Reinforcement learning - what is it?

April 16, 2017 · 4 min read

Before we start

For some time now I have been trying to slowly read the book "Reinforcement Learning: An Introduction" by Richard S. Sutton and Andrew G. Barto. Someone asked for some good RL materials in one of my posts, so I'm sharing and recommending this book. This is supposedly a classic book in this field. In my opinion, it deserves this name, if one can say so after reading less than two chapters of this book.

To consolidate my knowledge, I decided to write code for the algorithms found in this book. There are sample codes on the website linked above, but I don't intend to use them (maybe if I get completely stuck on something). Repository (empty for now): dloranc/reinforcement-learning-an-introduction.

Reinforcement Learning - what is it?

Reinforcement Learning is a certain way of solving some problems that cannot be solved in a simple way (analytically) or we do not have a good model. Something, we'll call it an agent, performs certain actions in some unknown environment that is in a certain state. For taking action, the agent receives a reinforcement signal. It can be positive (reward) or negative (punishment). By interacting with the environment, an agent learns a certain politics. The goal of reinforcement learning is to determine the optimal policy for which we will receive as many rewards as possible. Finding such a policy is not easy. Sometimes, for example, it is worth sacrificing rewards to gain in the long run.

Reinforcement learning - schema

It is a way of teaching inspired by the achievements of behavioral psychology. Animals learn about the world this way (humans are more complicated). For example, imagine a small dog learning to walk. Trying to learn this task, he performs various actions by trial and error. Thanks to his senses, he receives certain stimuli from the world and takes certain actions depending on them. If they don't fail, they will perform good actions that were successful more often and better (positive reinforcement). If it fails the floor, it will try not to take actions that would result in this result next time. And so on until he learns to walk.
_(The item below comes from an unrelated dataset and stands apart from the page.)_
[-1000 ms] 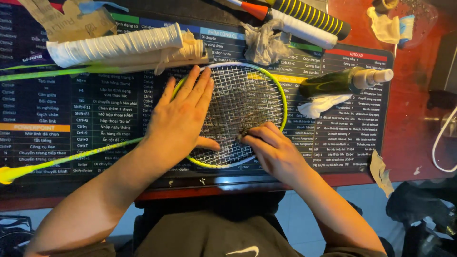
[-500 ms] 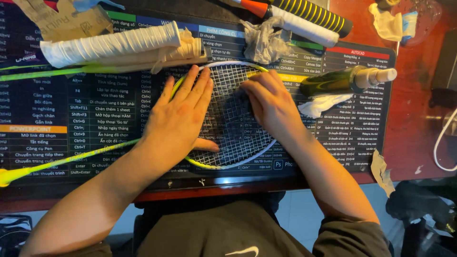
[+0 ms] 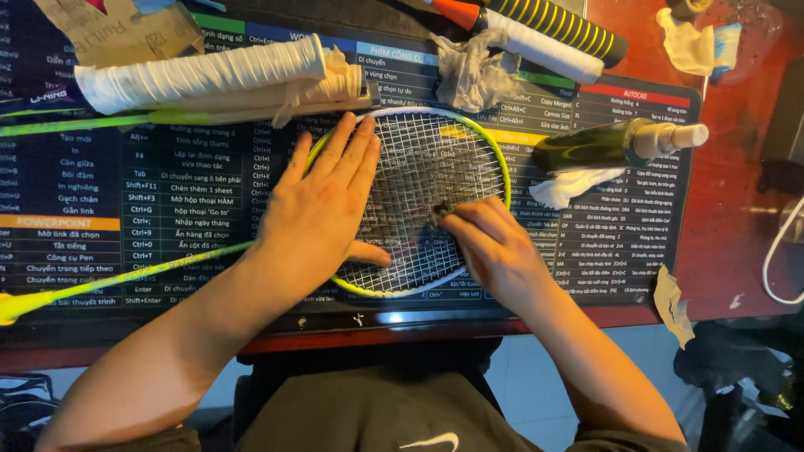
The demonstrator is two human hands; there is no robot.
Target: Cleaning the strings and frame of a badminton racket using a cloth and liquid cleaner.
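Dark mat (image 3: 100, 243) on red desk. Racket (image 3: 423, 167) lies at centre. Left hand (image 3: 322, 209) flat on strings, fingers spread. Right hand (image 3: 494, 243) at 4 o'clock of head, fingertips pinching small dark piece (image 3: 441, 209) on strings.

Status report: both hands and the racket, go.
Left hand flat on racket head, pinning it. Right hand fingers pinched on strings at centre. Green spray bottle just right of frame.

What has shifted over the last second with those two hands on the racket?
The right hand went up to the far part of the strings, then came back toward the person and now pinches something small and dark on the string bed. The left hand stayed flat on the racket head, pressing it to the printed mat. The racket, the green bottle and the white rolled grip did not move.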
In the table below I have provided examples of various agents, environments, etc. etc.:

Agent	Environment	State	Action	Policy wanted
animal	world	state of the world, the position in which the animal is	limb movements	learning to walk
robot	factory	data from sensors, position of manipulators	movement of manipulators	sorting items
bot playing Go	board	current position on the board	placing a stone on the board	winning as many games as possible

But it doesn't matter what the tables are, let's see it in real projects. I've put together a playlist of some cool examples below:

I find this pancake-tossing robot particularly cute:

How does reinforcement learning differ from other methods?

For example, what is the difference between supervised learning and reinforcement learning? In supervised learning, we receive some data and it is already pre-classified. Based on them, the algorithm must learn how to distinguish them (classify) or how to predict a certain value based on them (regression). We don't have anything for starters in reinforcement learning. We need to find a solution based on performing actions in the environment and on rewards/punishments. In addition, there is the problem of exploring and using knowledge acquired through interaction with the environment. This does not occur in other machine learning paradigms. In unsupervised learning it is similar, we receive some data and we have to classify it somehow. However, we are not guided by rewards/punishments but by their structure.

Before we start​

Reinforcement Learning - what is it?​

How does reinforcement learning differ from other methods?​

Before we start

Reinforcement Learning - what is it?

How does reinforcement learning differ from other methods?